* [INSTRUCTIONS FOR THE TASK]
Some of the lines below need repeating. Reproduce exactly those between the lines holding "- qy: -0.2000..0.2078" and "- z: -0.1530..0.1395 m", inclusive.
(MATERIAL PROVIDED)
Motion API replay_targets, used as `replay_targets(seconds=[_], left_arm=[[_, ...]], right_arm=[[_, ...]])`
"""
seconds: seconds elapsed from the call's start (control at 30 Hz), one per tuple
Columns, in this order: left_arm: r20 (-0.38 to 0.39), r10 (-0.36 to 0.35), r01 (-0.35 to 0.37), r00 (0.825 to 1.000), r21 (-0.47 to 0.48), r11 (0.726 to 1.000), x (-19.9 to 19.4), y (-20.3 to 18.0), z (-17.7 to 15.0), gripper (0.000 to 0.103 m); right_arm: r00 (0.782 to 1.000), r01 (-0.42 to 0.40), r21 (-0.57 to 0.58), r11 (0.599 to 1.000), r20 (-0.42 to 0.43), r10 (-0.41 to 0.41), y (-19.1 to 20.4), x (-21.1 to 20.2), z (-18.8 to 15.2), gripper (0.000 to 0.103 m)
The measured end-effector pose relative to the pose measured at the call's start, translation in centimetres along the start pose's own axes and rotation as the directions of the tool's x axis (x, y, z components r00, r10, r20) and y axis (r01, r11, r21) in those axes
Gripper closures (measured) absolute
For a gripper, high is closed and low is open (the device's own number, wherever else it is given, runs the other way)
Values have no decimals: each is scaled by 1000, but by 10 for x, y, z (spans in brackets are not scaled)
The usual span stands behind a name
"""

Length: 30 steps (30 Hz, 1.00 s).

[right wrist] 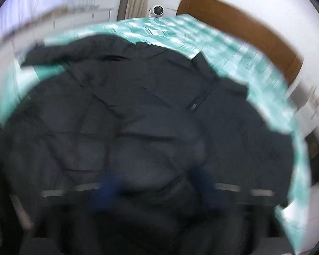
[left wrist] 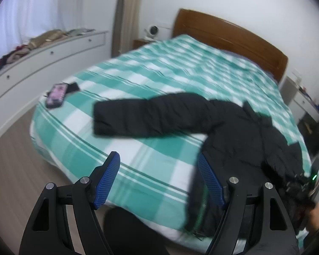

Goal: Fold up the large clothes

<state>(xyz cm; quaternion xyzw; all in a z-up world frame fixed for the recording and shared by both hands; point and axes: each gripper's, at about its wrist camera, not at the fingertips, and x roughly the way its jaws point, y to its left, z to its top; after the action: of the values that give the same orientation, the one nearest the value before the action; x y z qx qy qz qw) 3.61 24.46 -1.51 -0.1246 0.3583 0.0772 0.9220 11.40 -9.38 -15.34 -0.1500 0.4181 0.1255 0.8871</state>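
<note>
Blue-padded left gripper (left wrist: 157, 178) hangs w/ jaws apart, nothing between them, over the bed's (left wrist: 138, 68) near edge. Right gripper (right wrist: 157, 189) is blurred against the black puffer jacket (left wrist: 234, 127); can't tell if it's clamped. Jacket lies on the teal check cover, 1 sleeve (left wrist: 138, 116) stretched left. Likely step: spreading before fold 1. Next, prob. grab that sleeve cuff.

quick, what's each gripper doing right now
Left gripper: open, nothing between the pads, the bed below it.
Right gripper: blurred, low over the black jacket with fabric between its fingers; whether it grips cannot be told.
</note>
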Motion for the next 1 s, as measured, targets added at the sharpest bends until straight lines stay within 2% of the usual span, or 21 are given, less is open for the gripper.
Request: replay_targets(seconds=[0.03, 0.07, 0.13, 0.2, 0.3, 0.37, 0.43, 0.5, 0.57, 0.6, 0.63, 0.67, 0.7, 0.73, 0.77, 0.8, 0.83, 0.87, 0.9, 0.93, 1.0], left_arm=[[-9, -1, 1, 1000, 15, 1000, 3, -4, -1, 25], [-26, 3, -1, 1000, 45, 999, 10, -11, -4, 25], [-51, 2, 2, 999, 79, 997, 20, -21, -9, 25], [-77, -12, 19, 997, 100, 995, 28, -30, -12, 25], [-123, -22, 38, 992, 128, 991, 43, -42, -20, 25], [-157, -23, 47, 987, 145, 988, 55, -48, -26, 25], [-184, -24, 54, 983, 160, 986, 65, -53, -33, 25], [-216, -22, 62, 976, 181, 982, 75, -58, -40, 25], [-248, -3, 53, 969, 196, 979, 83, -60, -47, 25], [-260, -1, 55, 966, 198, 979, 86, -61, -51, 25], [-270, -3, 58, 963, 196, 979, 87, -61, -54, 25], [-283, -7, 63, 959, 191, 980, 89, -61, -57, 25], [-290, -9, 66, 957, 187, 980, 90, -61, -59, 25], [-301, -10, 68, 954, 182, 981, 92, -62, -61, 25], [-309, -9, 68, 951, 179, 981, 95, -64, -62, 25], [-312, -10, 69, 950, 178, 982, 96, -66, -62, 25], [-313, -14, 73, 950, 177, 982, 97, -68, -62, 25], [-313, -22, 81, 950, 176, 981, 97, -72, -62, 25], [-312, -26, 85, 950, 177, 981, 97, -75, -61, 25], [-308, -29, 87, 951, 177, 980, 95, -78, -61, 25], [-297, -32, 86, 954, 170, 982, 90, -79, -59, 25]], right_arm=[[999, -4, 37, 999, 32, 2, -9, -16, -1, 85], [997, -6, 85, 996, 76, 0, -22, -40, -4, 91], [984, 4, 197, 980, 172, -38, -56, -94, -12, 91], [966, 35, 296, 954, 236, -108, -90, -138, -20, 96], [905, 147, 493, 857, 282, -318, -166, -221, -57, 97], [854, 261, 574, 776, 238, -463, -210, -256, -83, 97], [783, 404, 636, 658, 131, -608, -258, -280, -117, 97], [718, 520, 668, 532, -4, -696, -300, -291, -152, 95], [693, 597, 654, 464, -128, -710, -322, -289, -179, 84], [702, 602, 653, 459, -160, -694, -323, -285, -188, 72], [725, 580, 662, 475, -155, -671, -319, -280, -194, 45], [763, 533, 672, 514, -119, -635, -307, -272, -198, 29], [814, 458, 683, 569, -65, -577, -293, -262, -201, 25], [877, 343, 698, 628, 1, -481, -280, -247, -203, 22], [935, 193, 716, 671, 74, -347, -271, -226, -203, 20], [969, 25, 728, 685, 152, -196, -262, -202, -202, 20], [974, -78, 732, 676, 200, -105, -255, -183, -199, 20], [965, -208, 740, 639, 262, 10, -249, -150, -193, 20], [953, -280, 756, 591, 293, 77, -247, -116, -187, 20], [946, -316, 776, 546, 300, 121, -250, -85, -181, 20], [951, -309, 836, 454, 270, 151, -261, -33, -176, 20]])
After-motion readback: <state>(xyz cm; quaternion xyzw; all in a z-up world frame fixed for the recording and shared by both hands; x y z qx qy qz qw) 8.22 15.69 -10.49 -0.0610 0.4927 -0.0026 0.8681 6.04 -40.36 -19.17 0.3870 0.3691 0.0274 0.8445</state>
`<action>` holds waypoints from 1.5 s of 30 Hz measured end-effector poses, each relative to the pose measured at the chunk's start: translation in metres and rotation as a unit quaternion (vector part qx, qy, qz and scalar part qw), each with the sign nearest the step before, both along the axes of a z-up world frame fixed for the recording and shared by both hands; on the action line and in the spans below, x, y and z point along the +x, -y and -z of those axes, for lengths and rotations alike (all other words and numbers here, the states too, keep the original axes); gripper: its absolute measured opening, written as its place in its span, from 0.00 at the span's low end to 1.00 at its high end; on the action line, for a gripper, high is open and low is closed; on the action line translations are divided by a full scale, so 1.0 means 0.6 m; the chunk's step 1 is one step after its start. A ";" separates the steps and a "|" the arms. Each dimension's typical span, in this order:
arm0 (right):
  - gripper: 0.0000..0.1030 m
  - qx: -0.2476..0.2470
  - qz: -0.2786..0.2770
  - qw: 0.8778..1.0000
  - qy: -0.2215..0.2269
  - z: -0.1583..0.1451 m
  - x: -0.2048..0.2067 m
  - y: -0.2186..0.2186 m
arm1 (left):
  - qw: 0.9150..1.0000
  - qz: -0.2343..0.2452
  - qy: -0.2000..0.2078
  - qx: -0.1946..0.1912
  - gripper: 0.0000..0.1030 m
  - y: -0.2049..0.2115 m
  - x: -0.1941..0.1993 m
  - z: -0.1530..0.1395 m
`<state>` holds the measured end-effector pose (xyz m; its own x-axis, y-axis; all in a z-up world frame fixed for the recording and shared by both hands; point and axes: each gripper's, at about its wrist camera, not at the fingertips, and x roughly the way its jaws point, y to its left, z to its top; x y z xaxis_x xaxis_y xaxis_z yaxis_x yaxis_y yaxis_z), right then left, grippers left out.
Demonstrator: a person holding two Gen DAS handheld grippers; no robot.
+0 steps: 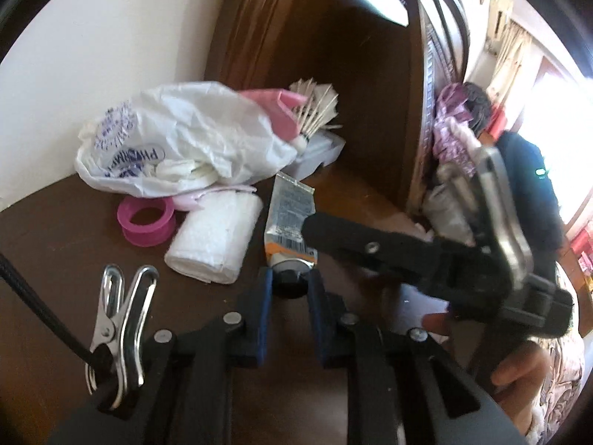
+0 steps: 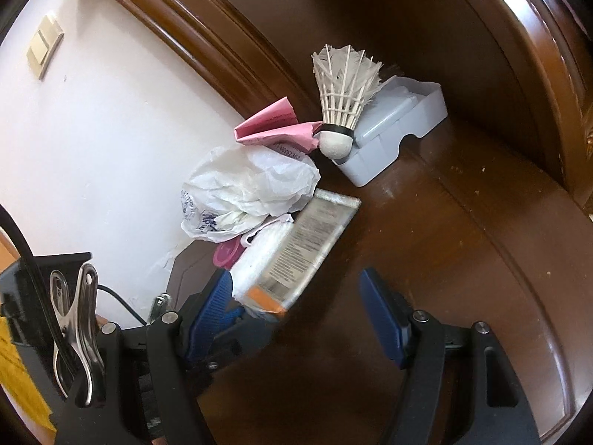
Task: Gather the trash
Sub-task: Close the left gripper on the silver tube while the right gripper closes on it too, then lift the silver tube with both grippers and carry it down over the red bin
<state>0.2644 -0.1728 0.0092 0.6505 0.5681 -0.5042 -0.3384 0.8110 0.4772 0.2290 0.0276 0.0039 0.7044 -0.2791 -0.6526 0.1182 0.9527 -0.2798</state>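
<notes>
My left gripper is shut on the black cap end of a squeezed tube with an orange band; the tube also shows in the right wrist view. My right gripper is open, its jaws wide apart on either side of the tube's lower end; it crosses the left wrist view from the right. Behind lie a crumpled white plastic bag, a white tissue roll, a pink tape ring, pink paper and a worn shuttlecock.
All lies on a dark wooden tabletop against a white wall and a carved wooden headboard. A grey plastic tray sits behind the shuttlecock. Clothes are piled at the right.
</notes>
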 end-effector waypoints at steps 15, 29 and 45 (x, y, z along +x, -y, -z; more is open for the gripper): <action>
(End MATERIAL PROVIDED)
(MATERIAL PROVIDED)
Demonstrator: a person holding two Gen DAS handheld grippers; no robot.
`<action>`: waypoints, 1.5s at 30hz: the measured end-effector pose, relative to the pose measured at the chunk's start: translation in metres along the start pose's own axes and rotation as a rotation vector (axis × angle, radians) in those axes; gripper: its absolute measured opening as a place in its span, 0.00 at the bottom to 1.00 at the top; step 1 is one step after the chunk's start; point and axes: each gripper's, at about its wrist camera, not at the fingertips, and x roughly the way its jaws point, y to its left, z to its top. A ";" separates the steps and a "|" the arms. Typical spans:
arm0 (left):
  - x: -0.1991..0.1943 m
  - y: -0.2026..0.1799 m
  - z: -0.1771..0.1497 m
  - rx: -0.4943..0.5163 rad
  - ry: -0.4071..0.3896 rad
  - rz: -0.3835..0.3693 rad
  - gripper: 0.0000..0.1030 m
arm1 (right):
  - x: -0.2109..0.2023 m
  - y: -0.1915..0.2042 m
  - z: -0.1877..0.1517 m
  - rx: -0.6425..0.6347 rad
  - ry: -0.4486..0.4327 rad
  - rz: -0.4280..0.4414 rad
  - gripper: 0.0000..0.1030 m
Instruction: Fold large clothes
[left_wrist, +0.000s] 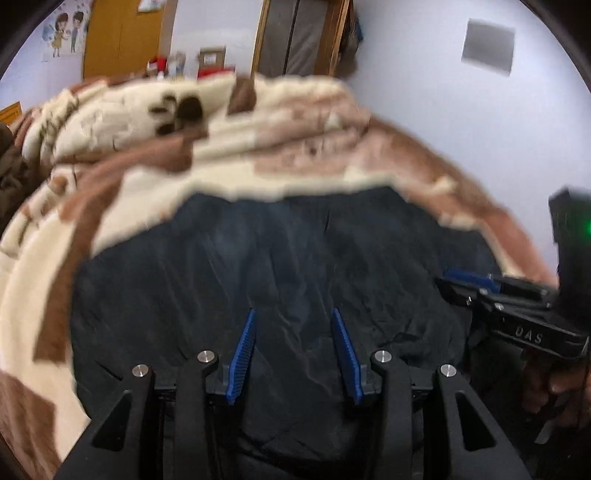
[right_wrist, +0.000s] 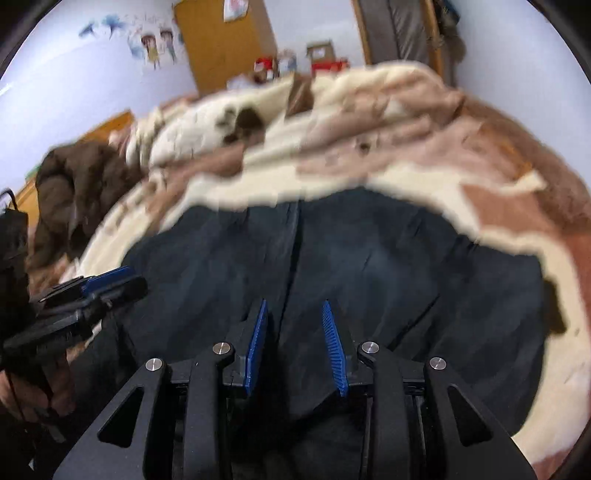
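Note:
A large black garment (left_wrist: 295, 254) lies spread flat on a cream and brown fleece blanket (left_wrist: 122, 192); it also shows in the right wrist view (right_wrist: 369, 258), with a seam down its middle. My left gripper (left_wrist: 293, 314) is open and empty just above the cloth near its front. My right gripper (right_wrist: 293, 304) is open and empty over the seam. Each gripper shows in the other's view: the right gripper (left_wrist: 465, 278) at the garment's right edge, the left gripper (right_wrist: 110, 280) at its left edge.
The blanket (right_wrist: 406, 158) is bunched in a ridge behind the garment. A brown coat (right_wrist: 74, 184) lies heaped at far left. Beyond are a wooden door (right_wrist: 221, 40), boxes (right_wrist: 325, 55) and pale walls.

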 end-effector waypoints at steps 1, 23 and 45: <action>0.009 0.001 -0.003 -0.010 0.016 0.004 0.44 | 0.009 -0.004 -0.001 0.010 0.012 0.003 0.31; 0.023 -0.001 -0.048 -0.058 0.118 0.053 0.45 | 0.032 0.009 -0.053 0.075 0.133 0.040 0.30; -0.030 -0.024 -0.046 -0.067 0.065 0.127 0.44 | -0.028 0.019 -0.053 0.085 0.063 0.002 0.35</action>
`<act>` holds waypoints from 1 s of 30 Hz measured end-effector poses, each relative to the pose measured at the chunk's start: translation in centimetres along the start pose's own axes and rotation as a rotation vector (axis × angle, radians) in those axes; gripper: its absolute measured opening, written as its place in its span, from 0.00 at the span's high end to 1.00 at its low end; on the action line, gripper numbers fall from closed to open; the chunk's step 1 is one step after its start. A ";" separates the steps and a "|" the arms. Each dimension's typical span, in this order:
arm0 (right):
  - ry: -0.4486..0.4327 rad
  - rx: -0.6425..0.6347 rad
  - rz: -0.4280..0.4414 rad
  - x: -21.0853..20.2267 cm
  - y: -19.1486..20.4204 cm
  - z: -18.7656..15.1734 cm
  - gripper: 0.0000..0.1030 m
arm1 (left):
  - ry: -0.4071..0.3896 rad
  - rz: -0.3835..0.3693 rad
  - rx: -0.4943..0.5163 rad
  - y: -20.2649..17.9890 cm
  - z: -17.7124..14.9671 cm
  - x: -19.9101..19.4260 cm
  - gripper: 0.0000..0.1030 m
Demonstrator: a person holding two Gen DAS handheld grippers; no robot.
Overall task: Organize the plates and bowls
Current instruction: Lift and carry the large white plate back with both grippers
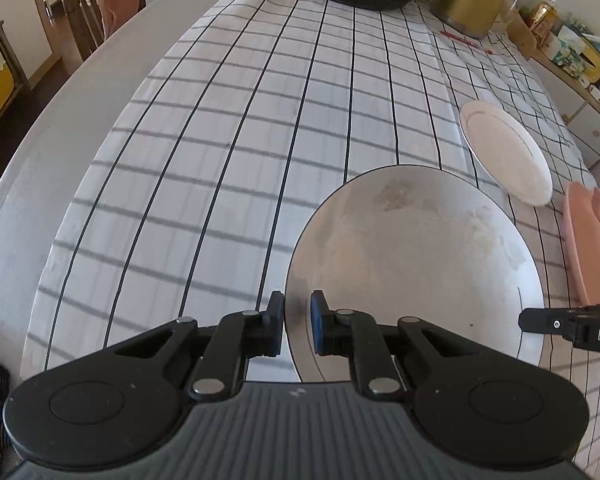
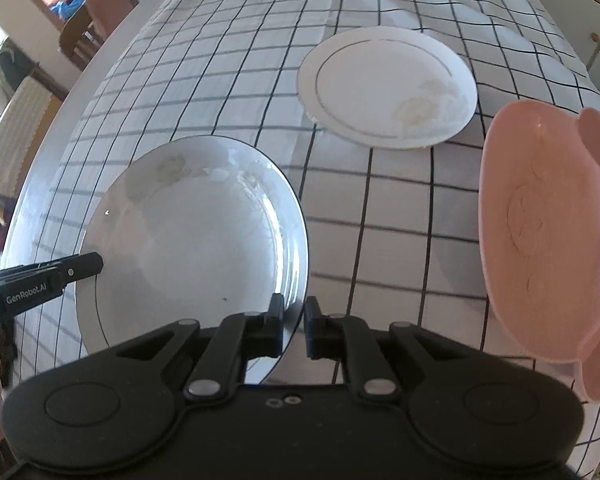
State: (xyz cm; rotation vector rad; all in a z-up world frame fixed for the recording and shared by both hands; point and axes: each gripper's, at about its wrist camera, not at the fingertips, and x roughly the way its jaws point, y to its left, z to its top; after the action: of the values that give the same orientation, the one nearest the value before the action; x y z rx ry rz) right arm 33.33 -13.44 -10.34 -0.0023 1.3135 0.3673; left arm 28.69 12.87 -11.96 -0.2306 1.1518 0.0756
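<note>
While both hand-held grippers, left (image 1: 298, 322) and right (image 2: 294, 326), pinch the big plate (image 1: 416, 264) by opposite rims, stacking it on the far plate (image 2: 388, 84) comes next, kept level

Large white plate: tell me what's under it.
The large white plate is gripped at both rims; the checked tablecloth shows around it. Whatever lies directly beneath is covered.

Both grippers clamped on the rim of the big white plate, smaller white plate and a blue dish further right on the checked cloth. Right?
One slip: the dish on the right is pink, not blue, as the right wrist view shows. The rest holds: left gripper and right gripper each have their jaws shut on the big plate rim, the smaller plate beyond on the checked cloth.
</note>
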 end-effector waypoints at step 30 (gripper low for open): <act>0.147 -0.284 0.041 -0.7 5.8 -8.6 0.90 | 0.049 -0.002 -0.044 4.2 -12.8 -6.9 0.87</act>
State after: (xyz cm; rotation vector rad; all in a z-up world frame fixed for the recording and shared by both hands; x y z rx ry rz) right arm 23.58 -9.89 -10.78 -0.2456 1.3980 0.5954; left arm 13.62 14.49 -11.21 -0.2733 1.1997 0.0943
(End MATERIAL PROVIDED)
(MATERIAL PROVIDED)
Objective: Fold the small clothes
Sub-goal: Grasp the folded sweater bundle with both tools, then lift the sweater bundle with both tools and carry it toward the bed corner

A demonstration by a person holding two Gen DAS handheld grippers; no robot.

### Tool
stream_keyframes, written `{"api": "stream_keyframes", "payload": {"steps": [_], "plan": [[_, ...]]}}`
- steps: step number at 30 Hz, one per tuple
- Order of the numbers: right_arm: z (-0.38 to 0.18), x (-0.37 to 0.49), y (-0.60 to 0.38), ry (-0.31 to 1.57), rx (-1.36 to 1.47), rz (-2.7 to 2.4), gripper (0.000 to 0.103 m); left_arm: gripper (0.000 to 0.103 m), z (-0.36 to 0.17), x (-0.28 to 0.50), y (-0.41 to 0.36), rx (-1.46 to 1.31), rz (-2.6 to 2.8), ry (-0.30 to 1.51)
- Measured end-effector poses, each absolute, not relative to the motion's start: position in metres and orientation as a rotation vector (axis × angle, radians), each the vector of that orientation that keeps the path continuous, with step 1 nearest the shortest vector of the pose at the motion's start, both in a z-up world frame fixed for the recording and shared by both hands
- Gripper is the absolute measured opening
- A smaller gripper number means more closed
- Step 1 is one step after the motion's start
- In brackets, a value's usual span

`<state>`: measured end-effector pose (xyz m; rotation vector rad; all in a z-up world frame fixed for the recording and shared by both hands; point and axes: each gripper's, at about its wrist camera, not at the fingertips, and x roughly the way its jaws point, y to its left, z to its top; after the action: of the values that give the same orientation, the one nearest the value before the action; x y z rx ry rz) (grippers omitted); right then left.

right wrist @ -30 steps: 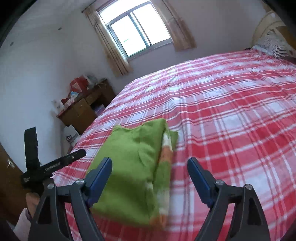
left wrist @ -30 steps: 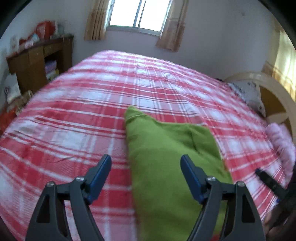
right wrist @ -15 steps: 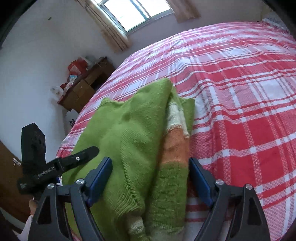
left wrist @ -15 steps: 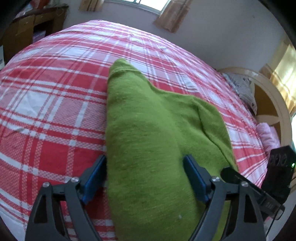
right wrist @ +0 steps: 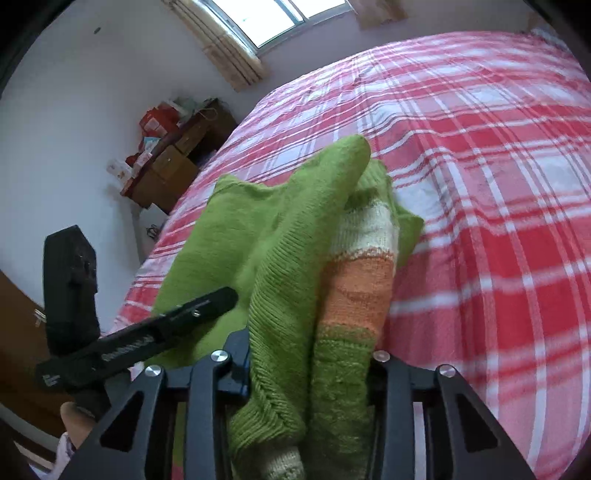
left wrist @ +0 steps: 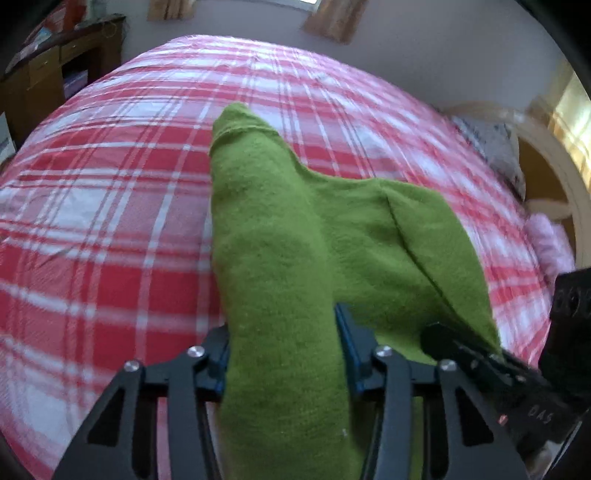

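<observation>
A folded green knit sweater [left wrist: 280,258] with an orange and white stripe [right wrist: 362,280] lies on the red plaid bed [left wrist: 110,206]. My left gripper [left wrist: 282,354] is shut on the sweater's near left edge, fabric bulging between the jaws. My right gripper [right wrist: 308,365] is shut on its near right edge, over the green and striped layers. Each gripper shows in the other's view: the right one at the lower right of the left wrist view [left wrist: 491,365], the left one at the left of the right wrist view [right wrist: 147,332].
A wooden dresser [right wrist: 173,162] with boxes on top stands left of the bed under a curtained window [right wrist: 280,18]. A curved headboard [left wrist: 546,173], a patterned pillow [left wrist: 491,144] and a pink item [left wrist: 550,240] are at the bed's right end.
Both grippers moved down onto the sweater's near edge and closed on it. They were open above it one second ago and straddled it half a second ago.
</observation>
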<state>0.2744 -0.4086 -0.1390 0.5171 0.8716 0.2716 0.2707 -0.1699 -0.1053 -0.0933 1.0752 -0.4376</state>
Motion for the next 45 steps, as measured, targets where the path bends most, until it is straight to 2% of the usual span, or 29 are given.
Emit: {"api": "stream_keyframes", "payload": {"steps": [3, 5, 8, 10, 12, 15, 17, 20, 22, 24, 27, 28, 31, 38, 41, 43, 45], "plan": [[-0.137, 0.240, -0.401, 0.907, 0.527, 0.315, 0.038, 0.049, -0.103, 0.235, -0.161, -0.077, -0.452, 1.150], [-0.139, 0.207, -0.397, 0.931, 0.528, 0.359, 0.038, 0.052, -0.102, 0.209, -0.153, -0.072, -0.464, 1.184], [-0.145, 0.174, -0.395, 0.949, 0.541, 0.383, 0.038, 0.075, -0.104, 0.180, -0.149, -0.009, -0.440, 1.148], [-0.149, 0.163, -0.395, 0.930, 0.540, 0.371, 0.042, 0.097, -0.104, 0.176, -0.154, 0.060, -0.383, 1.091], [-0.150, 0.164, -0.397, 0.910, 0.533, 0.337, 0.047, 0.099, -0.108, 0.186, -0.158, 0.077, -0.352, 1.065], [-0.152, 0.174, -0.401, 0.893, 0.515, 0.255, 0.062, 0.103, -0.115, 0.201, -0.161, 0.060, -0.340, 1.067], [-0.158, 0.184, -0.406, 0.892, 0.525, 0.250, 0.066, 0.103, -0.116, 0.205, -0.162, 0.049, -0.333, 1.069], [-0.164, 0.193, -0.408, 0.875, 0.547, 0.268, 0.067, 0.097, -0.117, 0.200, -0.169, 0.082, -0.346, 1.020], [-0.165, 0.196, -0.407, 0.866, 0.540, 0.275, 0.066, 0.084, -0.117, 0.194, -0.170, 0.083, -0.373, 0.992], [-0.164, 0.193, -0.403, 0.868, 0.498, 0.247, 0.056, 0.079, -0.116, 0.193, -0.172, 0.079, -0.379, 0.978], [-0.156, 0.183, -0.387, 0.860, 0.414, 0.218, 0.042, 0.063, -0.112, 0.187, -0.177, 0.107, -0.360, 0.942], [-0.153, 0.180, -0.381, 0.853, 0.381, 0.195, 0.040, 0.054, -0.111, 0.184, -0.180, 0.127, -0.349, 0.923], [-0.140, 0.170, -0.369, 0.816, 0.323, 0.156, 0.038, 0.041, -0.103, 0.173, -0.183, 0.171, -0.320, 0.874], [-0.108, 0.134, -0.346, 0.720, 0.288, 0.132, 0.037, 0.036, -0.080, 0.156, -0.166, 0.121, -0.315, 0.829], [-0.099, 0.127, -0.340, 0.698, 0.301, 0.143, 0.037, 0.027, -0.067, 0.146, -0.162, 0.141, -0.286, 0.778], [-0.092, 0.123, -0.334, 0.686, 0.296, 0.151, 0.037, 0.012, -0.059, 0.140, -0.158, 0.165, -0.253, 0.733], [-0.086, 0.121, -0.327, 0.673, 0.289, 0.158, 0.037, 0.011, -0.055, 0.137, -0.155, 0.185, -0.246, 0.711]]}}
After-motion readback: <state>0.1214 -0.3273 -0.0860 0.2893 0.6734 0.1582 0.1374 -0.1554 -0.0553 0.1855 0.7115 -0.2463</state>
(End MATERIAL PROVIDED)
* [FINISHED EXERCISE]
  - qy: -0.2000..0.2078
  - qx: -0.1946..0.1912
  - gripper: 0.0000..0.1030 m
  - y: -0.2049..0.2115 m
  - x: -0.1941..0.1993 m
  - z: -0.1530..0.1395 m

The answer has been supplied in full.